TO DO: Pull each line with the string "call" from the entries.

[Dataset records]
•••••

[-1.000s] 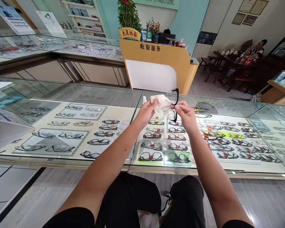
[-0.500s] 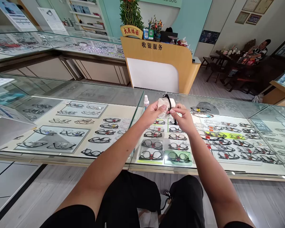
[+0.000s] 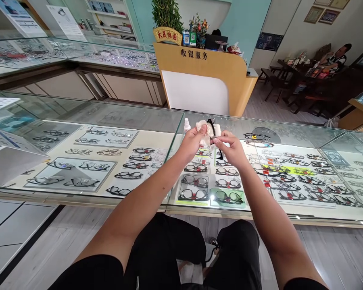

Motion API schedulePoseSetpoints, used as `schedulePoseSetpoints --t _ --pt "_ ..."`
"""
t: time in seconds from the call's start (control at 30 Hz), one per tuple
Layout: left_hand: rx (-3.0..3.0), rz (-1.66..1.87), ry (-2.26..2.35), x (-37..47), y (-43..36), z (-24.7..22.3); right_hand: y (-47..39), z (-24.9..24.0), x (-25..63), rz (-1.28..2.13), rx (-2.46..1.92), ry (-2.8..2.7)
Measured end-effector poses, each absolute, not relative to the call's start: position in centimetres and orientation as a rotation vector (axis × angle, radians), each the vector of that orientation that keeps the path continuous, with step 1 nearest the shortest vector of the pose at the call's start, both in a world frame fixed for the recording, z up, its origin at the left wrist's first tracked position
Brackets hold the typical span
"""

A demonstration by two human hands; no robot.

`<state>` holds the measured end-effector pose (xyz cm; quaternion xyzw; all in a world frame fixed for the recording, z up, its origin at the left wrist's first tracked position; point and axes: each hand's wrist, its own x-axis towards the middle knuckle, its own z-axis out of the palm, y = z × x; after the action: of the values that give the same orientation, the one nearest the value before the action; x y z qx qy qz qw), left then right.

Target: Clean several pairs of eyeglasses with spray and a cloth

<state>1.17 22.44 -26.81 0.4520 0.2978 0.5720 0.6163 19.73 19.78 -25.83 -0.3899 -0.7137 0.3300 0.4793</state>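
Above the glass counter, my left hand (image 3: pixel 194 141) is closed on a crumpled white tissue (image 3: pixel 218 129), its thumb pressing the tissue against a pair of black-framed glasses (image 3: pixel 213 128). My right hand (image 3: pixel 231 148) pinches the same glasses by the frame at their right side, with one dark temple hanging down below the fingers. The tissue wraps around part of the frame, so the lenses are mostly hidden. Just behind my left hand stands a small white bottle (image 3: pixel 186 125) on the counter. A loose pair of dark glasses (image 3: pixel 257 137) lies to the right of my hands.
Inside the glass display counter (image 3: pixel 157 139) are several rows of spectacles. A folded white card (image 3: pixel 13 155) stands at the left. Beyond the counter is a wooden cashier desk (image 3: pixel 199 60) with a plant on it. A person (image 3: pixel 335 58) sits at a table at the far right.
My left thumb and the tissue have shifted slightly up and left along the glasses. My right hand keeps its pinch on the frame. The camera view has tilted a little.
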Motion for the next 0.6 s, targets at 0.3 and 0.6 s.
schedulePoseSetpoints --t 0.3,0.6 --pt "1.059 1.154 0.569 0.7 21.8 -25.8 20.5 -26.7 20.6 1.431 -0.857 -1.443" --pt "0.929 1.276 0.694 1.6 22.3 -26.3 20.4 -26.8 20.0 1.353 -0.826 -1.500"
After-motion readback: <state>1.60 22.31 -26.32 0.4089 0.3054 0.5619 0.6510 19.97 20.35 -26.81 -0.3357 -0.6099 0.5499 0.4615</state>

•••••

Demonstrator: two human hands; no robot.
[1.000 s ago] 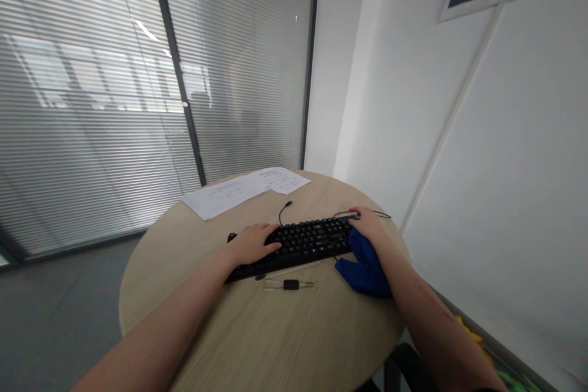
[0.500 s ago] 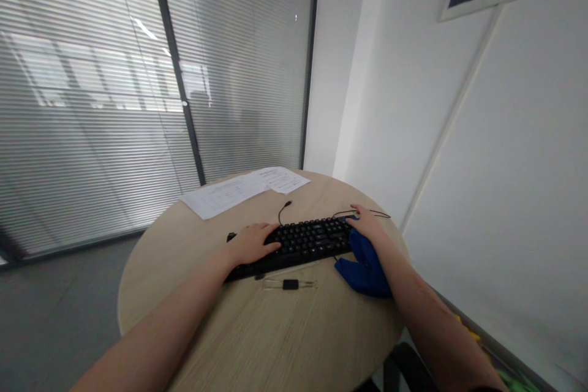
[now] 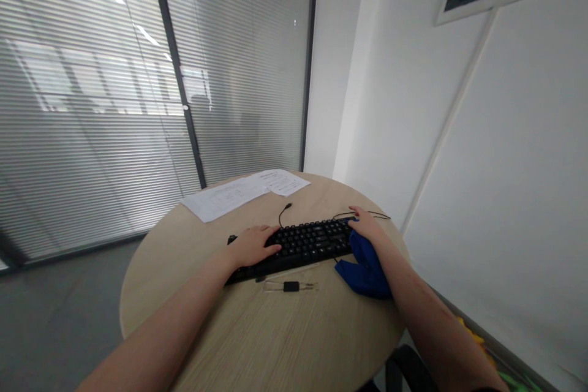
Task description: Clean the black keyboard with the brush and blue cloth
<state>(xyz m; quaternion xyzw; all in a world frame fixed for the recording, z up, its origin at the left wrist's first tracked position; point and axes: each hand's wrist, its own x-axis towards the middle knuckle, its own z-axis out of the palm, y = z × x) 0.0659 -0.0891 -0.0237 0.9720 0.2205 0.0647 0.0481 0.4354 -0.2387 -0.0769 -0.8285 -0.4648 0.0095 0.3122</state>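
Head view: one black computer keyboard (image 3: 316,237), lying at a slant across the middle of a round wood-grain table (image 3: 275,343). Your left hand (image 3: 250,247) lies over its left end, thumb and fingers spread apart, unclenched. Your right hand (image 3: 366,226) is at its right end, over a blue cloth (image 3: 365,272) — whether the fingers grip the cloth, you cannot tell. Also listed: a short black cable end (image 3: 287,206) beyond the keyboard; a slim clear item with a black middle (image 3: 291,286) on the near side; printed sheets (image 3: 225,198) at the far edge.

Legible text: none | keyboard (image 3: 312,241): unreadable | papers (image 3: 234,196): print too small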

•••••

TASK OUTPUT:
t: time in seconds from the call's start (control at 30 Hz), one per tuple
Measured end-effector poses, each absolute, not relative to the call's start: position in centimetres and orientation as a rotation vector (axis × angle, radians), each the vector of that orientation that keeps the path continuous, with step 1 nearest the shortest vector of the pose at the call's start, both in a world frame fixed for the recording, z up, its origin at the left wrist's first tracked position

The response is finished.